Mallory turned and smiled that horrible incandescent-light smile straight at me. "I don't think so. I can be very persuasive when I need information."
A million possibilities of what he could've done to this innocent woman shot through my brain so fast that I almost vomited right there. "You're sick," I forced out, my voice just barely higher than a whisper. "You are twisted, and sick, and sad."
Mallory snorted and nodded at Charlie, who started uncinching the ties holding me to the table. "So tame. I remember when you first got here, you were this firecracker. What happened?"
He was taunting me, and I knew it. Of course I wasn't like how I'd been at first. Initially, this was just another stint of captivity—I knew I'd get free eventually. The flock would find me, or somebody would slip up, or something.

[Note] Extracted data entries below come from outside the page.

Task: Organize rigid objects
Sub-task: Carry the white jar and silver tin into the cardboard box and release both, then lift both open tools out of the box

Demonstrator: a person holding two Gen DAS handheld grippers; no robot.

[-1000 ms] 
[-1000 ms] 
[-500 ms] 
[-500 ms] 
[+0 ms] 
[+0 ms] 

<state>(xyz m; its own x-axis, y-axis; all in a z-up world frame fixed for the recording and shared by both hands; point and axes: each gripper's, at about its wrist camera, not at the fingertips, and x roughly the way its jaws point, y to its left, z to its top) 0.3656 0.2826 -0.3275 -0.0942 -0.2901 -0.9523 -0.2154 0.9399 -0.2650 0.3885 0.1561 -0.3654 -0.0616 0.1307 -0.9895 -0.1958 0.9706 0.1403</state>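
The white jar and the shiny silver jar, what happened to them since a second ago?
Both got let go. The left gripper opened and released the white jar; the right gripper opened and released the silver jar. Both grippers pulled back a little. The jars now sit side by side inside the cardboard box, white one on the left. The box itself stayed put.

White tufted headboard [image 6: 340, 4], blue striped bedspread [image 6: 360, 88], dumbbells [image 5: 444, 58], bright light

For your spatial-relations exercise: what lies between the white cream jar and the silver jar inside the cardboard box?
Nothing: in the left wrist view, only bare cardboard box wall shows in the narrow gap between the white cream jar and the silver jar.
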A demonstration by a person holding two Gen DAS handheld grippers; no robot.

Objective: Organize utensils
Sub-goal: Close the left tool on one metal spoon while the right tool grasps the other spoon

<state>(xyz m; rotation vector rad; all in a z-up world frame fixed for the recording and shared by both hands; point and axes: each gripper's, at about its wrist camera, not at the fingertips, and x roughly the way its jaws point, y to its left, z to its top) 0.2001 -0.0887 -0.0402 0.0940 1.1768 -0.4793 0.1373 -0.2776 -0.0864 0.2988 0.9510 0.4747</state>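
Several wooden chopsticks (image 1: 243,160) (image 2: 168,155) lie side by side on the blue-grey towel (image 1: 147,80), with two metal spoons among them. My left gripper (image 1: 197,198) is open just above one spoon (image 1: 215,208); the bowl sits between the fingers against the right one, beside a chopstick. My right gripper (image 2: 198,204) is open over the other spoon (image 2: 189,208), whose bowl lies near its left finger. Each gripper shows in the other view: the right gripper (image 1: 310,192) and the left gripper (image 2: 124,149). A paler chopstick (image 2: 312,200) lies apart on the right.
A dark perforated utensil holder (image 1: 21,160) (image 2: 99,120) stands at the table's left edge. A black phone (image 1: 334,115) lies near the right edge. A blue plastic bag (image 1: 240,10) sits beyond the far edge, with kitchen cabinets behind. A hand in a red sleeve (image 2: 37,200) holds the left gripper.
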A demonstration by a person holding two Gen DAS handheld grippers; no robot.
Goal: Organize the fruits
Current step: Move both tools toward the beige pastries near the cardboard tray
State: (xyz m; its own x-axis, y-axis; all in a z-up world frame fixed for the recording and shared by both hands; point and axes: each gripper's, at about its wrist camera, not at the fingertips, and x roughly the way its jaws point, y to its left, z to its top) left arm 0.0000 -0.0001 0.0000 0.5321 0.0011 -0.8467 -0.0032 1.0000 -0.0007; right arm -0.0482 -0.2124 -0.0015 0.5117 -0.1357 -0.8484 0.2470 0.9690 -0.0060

Slowly but surely, that sense of optimism drained from me as I realized that, no, I was not going to be found, and, no, nobody was going to slip up. I still tried to maintain that fire that made me who I was, but it got to a point where I barely had enough energy to blink enough times to keep my eyes from falling out.
Charlie silently led me out of the room and back down the long hallway. When we passed the rec room, I saw that young girl again—this time she was curled on the mat, not moving. I jerked against his hold and he startled long enough for me to sprint into the room, cuffed hands trailing behind my back.
I threw myself to my knees next to her. Her eyes popped open, a beautiful chestnut brown that reminded me so much of Nudge. A bruise was beginning to shadow on her right cheek, and there was a large gash over the bridge of her nose. She was beautiful.
"Don't give up," I said hurriedly. Charlie was tearing toward me, and a couple of other soldiers on the far end of the rec room had noticed that I'd busted free of him. "Whatever you do, don't give up—we will get out of here."
Charlie roared up behind me and forced me to my feet, dragging me away from where the girl lay on the mat. Her eyes followed us. I saw them settle on Charlie with a look I couldn't quite decipher.
"Un-fucking-believable," I seethed when we were back in the hallway. I rolled my shoulders and tried to meet Charlie's eyes with my own. "That little girl is left alone, beaten to shit, and you can just walk on by?"
We reached the big metal door to the cement room. Charlie unclipped my handcuffs and spun me by the shoulders—
—And looked down at me with that same pair of beautiful chestnut brown eyes.
I sucked in a sharp breath and stumbled back into the door. He slid it open, his cold exterior melting to something much more tortured underneath.
Out of the corner of my eye, I saw Fang rocket to his feet, moving as far toward the door as his chain would allow. "Max—"
"Her name is Allie," said Charlie, and the door slid shut in my face.
Song: "White Night" by Hayden Calnin
I realize it was an absurdly long wait. Lost a patient at work unexpectedly and am burning out hard at my job. I work in an ICU, so death isn't exactly a stranger to me, but sometimes you lose a favorite that really looked like they would make a full recovery, and it's tough. Even tougher when you're the one doing CPR trying to bring them back.
More relevantly, I got SO stuck about 2000 words into this chapter. I have several later chapters written completely and am so happy with them, but am having tough time with this little stretch. Bear with me, beautiful people.